SPONTANEOUS CORONARY MICROEMBOLISATION
The development of coronary atherosclerosis can be subdivided into five stages according to the American Heart Association.1 Atheroma and fibroatheroma, stage IV and V lesions, are characterised by lipid core formation. When the ratio of the lipid core to total plaque size increases and the fibrous cap thickness decreases < 60 μm, the risk of rupture is enhanced particularly if an infiltration of macrophages indicates signs of inflammation.2 As these lesions are prone to rupture, they are regarded as vulnerable or plaques at risk.3 Plaques which are vulnerable are showing more vascular compensatory remodelling than non-vulnerable plaques.4 Clinical events occur when plaques ulcerate (VIa lesions), show intramural bleeding (VIb lesions), and form mural or occlusive thrombus based on erosion or plaque rupture (VIc lesions).5,6
Apparently healthy subjects undergoing necropsy have experienced plaque rupture in 9% of cases, and patients with diabetes and hypertension in 17%.7,8 Rupture ( fig 1) accounts for > 60% of all thrombi associated with sudden coronary death and acutemyocardial infarction, plaque erosion for 35%, and calcified noduli for 2–6 %.2 Signs of plaque rupture are found in 85% of patients with unstable angina, but also in 15–25% with stable angina.5 Pathological and clinical studies have revealed multiple lesions, not only limited to a single coronary vessel but also in more than one vessel in unstable angina in mean (SD) 1.3 (1.4) hearts and in stable angina in 1.1 (1.3) hearts.2 Clinically 2.1–2.6 complicated lesions per patient were found in acute coronary syndromes with elevated cardiac markers, with a wide range from 0–6 lesions.9,10 These lesions are not limited to the dominant vessel with the culprit lesion, but are also found in the remaining coronary tree.

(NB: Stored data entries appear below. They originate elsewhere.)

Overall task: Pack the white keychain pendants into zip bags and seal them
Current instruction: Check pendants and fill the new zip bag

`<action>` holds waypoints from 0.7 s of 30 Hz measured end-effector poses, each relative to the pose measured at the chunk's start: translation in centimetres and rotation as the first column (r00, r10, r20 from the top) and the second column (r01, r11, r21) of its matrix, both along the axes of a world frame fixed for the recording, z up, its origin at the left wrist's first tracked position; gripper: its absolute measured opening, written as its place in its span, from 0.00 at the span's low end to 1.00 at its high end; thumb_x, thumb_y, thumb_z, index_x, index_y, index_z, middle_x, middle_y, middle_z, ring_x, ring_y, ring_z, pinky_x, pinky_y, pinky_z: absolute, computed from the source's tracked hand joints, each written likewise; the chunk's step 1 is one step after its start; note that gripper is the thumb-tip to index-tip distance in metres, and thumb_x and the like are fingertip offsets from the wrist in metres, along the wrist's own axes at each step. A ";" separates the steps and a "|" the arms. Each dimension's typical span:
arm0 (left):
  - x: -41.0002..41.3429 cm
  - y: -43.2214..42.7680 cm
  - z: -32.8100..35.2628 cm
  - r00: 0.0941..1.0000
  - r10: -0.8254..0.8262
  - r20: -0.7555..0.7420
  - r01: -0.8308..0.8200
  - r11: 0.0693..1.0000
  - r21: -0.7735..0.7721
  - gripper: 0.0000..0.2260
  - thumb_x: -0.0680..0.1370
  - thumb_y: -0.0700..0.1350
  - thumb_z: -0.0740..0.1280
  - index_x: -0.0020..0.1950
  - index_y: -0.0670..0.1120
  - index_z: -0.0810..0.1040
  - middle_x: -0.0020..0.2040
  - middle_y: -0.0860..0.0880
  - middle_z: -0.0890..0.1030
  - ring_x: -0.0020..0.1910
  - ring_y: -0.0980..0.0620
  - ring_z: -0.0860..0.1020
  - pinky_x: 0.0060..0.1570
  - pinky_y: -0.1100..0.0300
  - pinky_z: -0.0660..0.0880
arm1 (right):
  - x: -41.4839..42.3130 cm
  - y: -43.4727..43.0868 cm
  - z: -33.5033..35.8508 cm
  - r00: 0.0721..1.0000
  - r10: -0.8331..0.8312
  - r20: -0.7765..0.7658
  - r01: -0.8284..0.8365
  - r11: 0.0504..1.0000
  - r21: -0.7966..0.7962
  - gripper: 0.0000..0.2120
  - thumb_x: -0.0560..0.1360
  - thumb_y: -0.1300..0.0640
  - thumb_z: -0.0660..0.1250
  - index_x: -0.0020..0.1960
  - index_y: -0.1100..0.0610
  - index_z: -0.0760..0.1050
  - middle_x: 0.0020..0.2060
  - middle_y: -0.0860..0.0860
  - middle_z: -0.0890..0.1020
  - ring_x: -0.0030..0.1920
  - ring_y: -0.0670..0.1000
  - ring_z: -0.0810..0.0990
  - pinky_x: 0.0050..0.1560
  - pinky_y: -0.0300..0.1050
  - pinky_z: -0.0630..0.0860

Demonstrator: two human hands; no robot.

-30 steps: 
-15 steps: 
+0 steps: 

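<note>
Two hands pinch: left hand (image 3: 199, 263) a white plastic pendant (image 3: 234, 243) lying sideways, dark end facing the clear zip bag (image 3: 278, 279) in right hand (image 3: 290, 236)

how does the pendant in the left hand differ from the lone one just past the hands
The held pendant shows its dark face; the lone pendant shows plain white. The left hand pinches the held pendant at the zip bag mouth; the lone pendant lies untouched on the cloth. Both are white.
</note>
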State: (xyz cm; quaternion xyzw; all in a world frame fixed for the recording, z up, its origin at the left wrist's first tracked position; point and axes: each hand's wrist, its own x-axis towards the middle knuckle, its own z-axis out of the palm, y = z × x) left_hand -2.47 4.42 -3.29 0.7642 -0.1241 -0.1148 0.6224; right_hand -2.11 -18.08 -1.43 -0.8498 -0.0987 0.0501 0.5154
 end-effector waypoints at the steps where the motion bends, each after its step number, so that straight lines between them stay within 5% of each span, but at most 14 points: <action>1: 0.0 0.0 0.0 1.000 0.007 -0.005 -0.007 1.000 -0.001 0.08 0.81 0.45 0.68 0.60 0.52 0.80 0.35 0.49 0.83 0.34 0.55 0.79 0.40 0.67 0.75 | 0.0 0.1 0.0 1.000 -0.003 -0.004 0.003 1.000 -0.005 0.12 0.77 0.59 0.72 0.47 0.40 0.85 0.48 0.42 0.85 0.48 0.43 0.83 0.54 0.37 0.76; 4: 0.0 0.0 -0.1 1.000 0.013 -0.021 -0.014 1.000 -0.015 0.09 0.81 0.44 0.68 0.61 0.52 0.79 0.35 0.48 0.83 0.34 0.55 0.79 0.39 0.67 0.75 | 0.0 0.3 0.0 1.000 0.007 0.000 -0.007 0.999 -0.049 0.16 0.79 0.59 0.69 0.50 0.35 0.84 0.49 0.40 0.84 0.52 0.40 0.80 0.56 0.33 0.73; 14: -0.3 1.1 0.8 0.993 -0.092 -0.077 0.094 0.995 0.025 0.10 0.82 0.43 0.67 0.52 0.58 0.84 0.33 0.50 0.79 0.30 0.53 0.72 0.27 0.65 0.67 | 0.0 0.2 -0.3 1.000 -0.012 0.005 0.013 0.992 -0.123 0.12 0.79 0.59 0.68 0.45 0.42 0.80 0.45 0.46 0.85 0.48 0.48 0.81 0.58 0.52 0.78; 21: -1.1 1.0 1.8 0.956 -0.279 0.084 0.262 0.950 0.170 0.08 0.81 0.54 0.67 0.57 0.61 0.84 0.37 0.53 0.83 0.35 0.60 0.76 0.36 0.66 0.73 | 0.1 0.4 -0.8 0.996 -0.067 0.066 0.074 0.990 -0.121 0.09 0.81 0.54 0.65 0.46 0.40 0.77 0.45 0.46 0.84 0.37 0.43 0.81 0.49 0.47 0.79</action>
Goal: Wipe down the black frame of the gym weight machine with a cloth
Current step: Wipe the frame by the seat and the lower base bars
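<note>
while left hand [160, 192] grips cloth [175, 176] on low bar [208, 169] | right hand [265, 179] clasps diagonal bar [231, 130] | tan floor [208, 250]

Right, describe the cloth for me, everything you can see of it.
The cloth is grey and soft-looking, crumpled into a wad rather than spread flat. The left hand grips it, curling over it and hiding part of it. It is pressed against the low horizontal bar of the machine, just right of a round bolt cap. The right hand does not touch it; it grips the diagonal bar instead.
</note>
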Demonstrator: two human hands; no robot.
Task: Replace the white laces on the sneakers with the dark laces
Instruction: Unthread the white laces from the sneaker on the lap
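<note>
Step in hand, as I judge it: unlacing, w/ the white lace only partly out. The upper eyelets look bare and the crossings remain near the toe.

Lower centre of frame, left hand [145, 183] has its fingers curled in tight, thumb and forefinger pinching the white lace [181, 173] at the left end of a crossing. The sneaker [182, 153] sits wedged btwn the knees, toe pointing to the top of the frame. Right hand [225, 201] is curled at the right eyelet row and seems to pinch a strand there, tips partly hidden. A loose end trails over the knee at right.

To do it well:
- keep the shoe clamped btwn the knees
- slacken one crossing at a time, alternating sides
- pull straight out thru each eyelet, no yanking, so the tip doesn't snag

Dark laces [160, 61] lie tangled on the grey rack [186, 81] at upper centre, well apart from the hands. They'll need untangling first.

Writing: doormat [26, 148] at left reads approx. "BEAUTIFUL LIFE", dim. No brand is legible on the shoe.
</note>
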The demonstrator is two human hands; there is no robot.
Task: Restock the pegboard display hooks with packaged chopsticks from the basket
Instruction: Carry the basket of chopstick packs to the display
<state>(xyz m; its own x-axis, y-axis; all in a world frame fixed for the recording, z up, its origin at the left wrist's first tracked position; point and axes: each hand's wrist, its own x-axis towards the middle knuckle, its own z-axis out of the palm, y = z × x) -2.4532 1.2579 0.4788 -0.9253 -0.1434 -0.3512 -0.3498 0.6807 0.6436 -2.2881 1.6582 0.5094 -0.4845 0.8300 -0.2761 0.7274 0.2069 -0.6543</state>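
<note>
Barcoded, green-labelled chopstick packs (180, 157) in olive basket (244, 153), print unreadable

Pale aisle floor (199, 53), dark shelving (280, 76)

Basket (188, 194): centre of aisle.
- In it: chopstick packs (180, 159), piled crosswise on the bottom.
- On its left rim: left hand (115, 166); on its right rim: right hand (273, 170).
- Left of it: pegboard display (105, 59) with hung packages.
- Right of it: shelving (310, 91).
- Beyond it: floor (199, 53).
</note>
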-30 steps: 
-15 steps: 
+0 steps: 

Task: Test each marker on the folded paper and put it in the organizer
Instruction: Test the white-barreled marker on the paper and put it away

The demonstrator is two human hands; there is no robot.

Effect of microembolisation on the development of infarctlets, arrhythm ias, and ventricular dysfunction, and also on the induction of an inflammatory response which influences cardiac function and can also cause arrhythmias. Modified from Erbel R, Heusch G. Herz1999;24:551–75.
The development of multiple layering suggests repetitive, periodically occurring plaque rupture during life. Meanwhile the healing process of plaque rupture itself could be detected by intravascular ultrasound. Thrombus formation within the ulcer seems to be part of this healing process which results later in an attachment of the fibrous cap to the vessel wall, leading to plaque thickening. This mechanism seems to lead to progression of coronary artery disease, particularly when the effect of multiple events at the same site is taken into account.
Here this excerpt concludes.